### TASK DESCRIPTION
Using the listing below, show all lines that hold the word "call".

· · · ·

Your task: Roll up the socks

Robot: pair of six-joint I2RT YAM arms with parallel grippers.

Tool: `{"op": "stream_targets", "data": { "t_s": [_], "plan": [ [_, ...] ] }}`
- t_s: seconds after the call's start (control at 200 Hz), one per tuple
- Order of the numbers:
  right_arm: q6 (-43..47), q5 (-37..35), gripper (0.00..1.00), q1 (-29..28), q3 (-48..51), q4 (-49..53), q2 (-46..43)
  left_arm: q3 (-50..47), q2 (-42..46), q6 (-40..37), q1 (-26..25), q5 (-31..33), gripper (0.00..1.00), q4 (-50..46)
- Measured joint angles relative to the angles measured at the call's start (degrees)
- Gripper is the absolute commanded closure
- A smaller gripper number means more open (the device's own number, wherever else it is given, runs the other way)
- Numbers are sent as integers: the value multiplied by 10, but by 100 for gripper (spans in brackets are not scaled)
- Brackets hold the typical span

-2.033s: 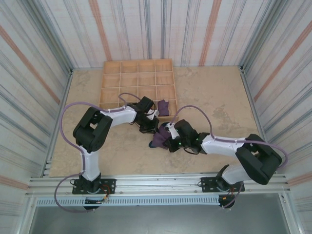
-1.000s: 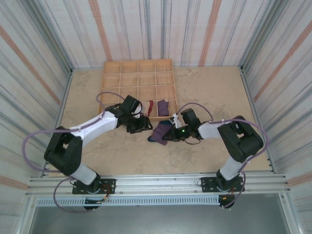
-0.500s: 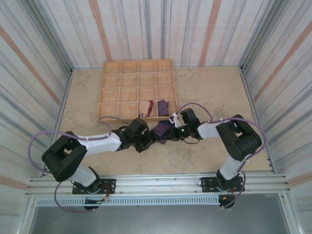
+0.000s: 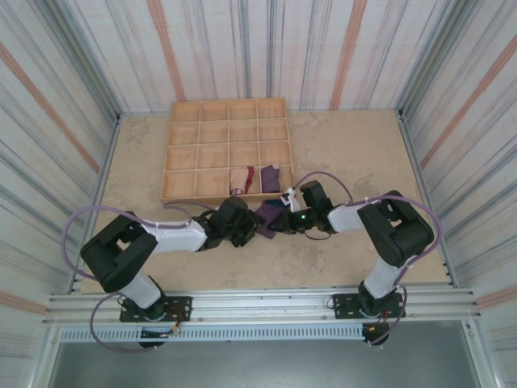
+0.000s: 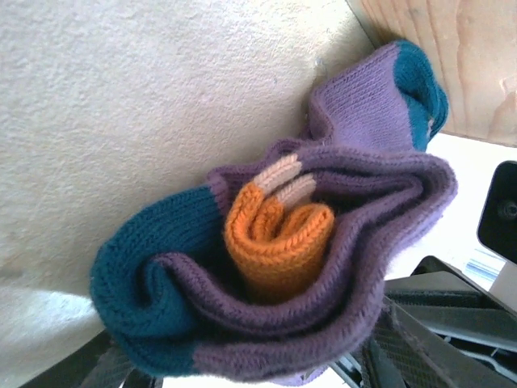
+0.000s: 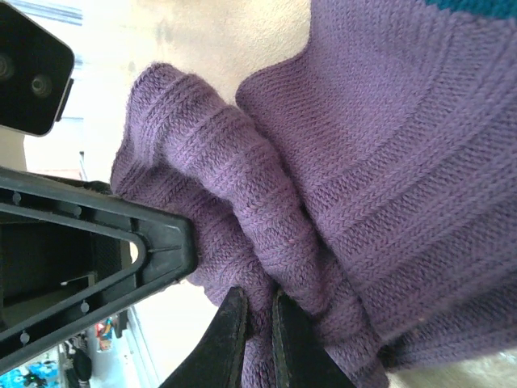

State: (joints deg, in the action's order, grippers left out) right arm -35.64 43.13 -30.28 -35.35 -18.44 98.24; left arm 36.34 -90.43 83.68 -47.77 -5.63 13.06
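Since a moment ago the left gripper [image 4: 244, 230] has drawn in against the purple sock [image 4: 265, 218], jaw spread not determinable, sock bundled just before the wooden tray [image 4: 194, 153], right gripper [image 4: 280, 222] pinched tight on its fabric, tabletop [image 4: 363, 153] running rightward to the wall.

**Tan table with a wooden tray and one bundled sock**

A mottled, sandy-tan table [image 4: 355, 153] fills the floor of the enclosure. Toward its far side, a little left of centre, sits a shallow wooden tray [image 4: 229, 121] divided into a four-by-four grid of square compartments. Just in front of the tray's near edge, towards its right end, a purple sock [image 4: 266, 218] rests on the table as a bunched bundle. The left wrist view shows an orange cuff coiled at the bundle's middle, purple knit folded around it and teal patches at both ends.
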Motion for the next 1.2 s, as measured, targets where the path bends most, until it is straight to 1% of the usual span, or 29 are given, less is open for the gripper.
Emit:
{"op": "stream_targets", "data": {
  "t_s": [0.25, 0.411, 0.466, 0.511, 0.576, 0.646, 0.701, 0.777, 0.857, 0.892, 0.967, 1.037, 1.122, 1.202],
  "plan": [
    [0, -3, 100, 0, 8, -21, 0, 15, -34, -8, 6, -3, 60, 20],
    [-2, -11, 100, 0, 11, -34, 0, 22, -51, -21, 15, -10, 77, 29],
    [-1, -14, 94, 0, 11, -35, 0, 25, -54, -29, 19, -16, 85, 29],
    [0, -17, 88, 0, 12, -35, -2, 29, -56, -33, 22, -23, 92, 26],
    [3, -30, 78, -1, 15, -33, -11, 35, -57, -43, 27, -34, 99, 18],
    [15, -57, 67, -11, 19, -16, -36, 43, -58, -56, 30, -40, 99, 0],
    [33, -97, 61, -28, 21, 9, -69, 51, -57, -65, 31, -44, 100, -19],
    [58, -157, 48, -65, 23, 46, -116, 65, -51, -81, 32, -44, 100, -58],
    [85, -240, 38, -125, 26, 75, -167, 76, -40, -96, 32, -44, 100, -108],
    [99, -280, 36, -156, 28, 83, -187, 81, -35, -103, 32, -44, 100, -128],
    [133, -370, 34, -221, 32, 92, -215, 91, -27, -117, 32, -44, 99, -172],
    [167, -462, 33, -284, 34, 94, -219, 97, -20, -128, 34, -44, 99, -204],
    [212, -564, 34, -356, 36, 89, -203, 97, -13, -137, 40, -50, 99, -228],
    [249, -648, 34, -405, 37, 73, -171, 97, -9, -143, 46, -56, 99, -240]
  ]
}}
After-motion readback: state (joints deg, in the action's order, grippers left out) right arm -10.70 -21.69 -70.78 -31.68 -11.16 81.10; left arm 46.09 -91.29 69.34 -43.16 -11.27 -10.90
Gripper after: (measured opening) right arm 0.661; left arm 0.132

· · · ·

### ANSWER BOX
- t_s: seconds after the call's start (control at 200 Hz), one per tuple
- Measured joint angles relative to the angles measured at the call's start (degrees)

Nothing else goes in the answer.